Four months ago I, along with many others, were eagerly awaiting In The Days of The Comet, the aptly titled British Art Show 7 exhibition, to arrive at Nottingham Contemporary. We were not disappointed, the once-every-five-year event took up its initial position at Contemporary, along with many additional shows and discussions running concurrently in spaces around the city.
So with three days left before it was to be moved on to the 2011 venues of London, Glasgow and Plymouth. I decided to take one last peek at the main body of works at Contemporary.
It is always interesting to see things on a different day from a second or third view perspective, it amazes me how the differences and subtleties that are not apparent first time round become more obvious with a second look.
I’m only going to concentrate on some of the works on view, not because I didn’t look further but that they offered slightly differently to me when viewed again.
One was the painterly touch of George Shaw’s three images of semi-urban landscapes, where he grew up and had returned to paint them. I was struck by the grey, rain sodden sky in one with puddles on the ground and the sheen of the paint reflecting water in the clouds so they themselves looked like puddles.
And Karla Black’s There Can Be No Arguments made with polythene, plaster powder, powder paint. And the thread holding, entwining and suspending had pink powder dust running up the thread at the point of contact.
Karla Black’s There Can Be No Arguments
image courtesy : Scotland + Venice
Mark Avery’s Untitled (The Island with the Hunter and Miss Miss). This time taking in the text on the wall…I tried to find a copy of it on the internet for later reading but so far have drawn a blank. As part of the work it is probably best to view the whole in this context. But as words are also deeply connected to the imagery of imagination, they are more easily transported. So it would be good to read again.
Charles Avery Untitled (Miss Miss finally gives in by the tree where Aeaen sought to bamboozle the One-Armed Snake…)
image courtesy BBC Nottingham BAS7 in pictures
Wolfgang Tillman’s photo-media story Truth Study Center, too, with its matched and mismatched text and images read differently, telling another story …which I found even more absorbing ,the more I didn’t read it from a linear perspective. Not that you were encouraged to as its dialogue with the viewer was positioned so you had to crick your neck or circle the tables to view from the *right* angle.
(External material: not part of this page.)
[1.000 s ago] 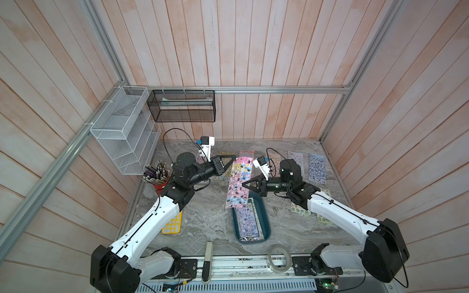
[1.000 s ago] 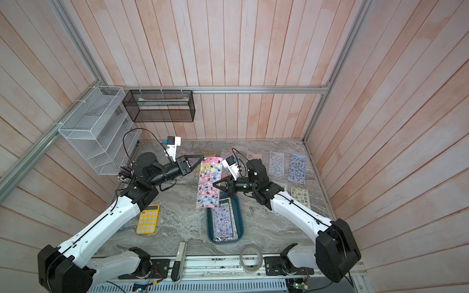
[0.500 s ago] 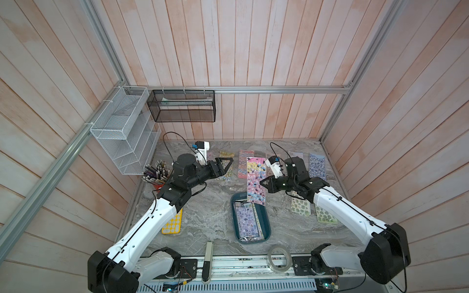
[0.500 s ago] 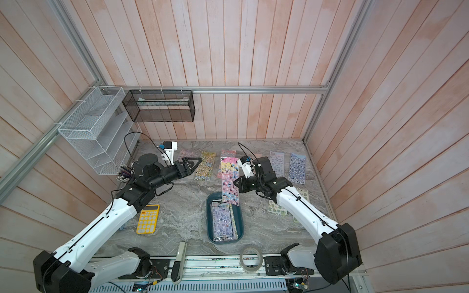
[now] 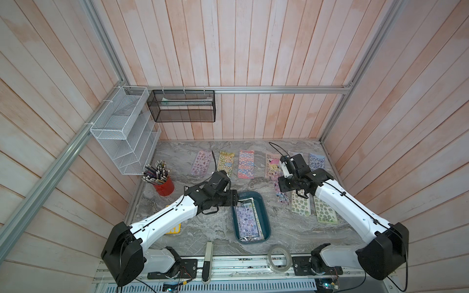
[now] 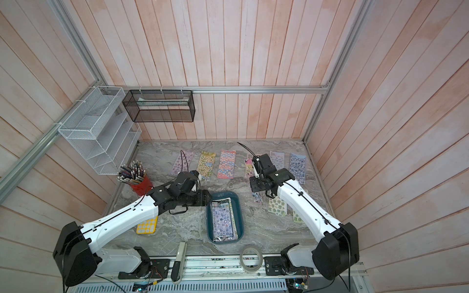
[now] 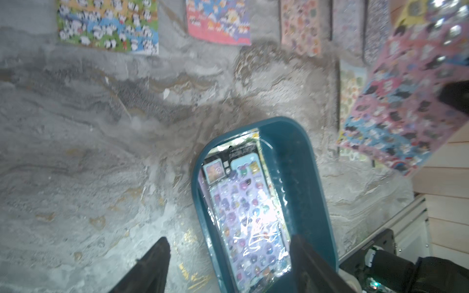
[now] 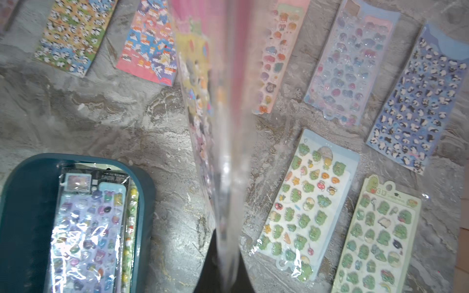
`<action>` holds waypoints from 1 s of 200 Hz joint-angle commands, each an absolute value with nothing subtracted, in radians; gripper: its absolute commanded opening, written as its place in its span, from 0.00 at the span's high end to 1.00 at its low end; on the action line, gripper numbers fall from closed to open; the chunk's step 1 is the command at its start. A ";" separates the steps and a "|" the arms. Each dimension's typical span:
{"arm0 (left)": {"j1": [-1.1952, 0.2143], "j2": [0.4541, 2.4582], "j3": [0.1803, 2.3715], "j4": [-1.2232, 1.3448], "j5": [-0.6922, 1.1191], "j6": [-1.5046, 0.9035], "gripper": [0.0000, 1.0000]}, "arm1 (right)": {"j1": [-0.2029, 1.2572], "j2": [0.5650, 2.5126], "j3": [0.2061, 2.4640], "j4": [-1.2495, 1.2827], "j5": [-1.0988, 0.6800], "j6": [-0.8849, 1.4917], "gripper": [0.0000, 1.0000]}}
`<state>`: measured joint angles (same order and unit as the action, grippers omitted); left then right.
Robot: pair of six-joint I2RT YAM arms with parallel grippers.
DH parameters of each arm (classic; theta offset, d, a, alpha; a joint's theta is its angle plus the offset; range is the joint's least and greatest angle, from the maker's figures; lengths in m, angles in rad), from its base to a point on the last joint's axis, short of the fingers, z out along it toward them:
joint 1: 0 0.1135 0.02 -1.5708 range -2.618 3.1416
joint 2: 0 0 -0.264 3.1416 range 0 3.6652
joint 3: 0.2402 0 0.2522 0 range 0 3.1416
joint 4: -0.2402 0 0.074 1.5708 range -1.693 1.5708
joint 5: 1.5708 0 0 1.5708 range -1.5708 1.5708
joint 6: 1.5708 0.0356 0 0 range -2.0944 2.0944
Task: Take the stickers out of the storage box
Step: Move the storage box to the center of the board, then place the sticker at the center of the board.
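Left claw open at box; right claw gripping one pink sheet.
Top view: my left claw (image 5: pixel 234 200) sits over the box's (image 5: pixel 265 215) far corner, stickers (image 5: pixel 245 219) inside. Left wrist: fingers (image 7: pixel 152 263) spread, nothing held, box below them. Right wrist: right claw (image 8: pixel 225 266) clamps the pink sheet (image 8: pixel 196 88) edge-on; loose sheets (image 8: pixel 304 203) lie flat on the table (image 8: pixel 114 121) beyond it.

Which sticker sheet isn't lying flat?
The pink sheet pinched in the right hand; it hangs above the table, while the other sheets lie flat on it or in the blue box.
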<state>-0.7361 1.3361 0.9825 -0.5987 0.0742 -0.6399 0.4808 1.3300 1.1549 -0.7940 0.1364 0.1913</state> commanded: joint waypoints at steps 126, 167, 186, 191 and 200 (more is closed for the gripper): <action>-0.725 1.607 1.042 -0.640 0.143 -0.686 0.89 | 0.479 1.396 1.143 -0.808 0.158 0.166 1.00; -0.613 1.528 0.965 -0.625 0.154 -0.671 0.95 | 0.479 1.405 1.143 -0.793 0.102 0.167 1.00; -0.552 1.480 0.937 -0.632 0.146 -0.649 0.96 | 0.479 1.414 1.137 -0.780 0.069 0.176 1.00; -0.537 1.469 0.930 -0.634 0.146 -0.643 0.97 | 0.479 1.417 1.133 -0.776 0.059 0.178 1.00; -0.512 1.451 0.918 -0.634 0.144 -0.635 0.97 | 0.479 1.420 1.126 -0.768 0.038 0.184 1.00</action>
<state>-0.5644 1.5131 0.9470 -0.6331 0.1562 -0.6727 0.4808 1.3964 1.1492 -0.7921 0.1005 0.1791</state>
Wolfgang Tillmans Truth Study Center
But the one I found most absorbing from a second view was the film Game Keepers Without Game by Emily Wardill……. A journey of sound, image and dialogue seeming to run logically and concurrently. And then, it throws you, as the sound could be placed with a different set of images; ones you have just seen, or are about to hear within the dialogue. Seventy two minutes long and with allocated screening times I think is worth a special visit, to absorb in toto – not least because of length. There is a *story* to follow but also because of the subtle fragmentation it too reads differently when seen as a whole.
In the context of the exhibition though, the spacial fragments coming together in this film, sits well with the whole exhibition; the near miss of comets, orbits, and new beginnings, fragments of time and revisited pasts.
As does Tillman’s Study, previously mentioned, and Karla Black’s Brain; a fragmented wall sculpture. I guess Karla Black is one of the artists I was personally drawn to as I found myself looking at her work well before I knew who the artist was. With Shaw’s paintings I was drawn to in a way I found simultaneously wanting to leave; like on a visit to my own past through memories of bleaker landscapes. I also found his technique, reflected the absolute detail of the scene but still showed its delicate transience in the nature of time. I was too, reminded on a personal level with the suburban houses and stillness of trees and streets, of areas my past had physically inhabited. With skies reflecting the general air of sameness but gradual decay, even the blue sky was subdued when reflected against this.
Charles Avery’s piece I have never seen close up before. Though familiar with his drawings which are at once both telling a story of fantasy landscape not entirely disconnected from reality – a recognisable *dis-utopia*. But with this work I was almost surprised to find me likening it to Louise Bourgeois Rooms and Cages, the distressed metal boxes and enclosures. Only with Avery, the people were recognisably present rather than Louise’s absentees and figures of representation.
Louise Bourgeois : Cell (above) and Room 9
I’ve not included the many other artists work in this final look at BAS7 as these particular ones, the second time around, took me on a personal journey of thought.
Maybe Emilly Wardill stood out the most for me; one aspect could have been the absorbing effect on the senses, of film and sound in an enclosed space. But more, I think, to do with the coherent connected-disconnectedness on subsequent viewing (having built on my initial impression) which this particular medium showed so well.
BAS7 is now on its way to London, opening February14th and then up to Glasgow in May and arriving Plymouth in September. Definitely, most definitely worth a visit or two!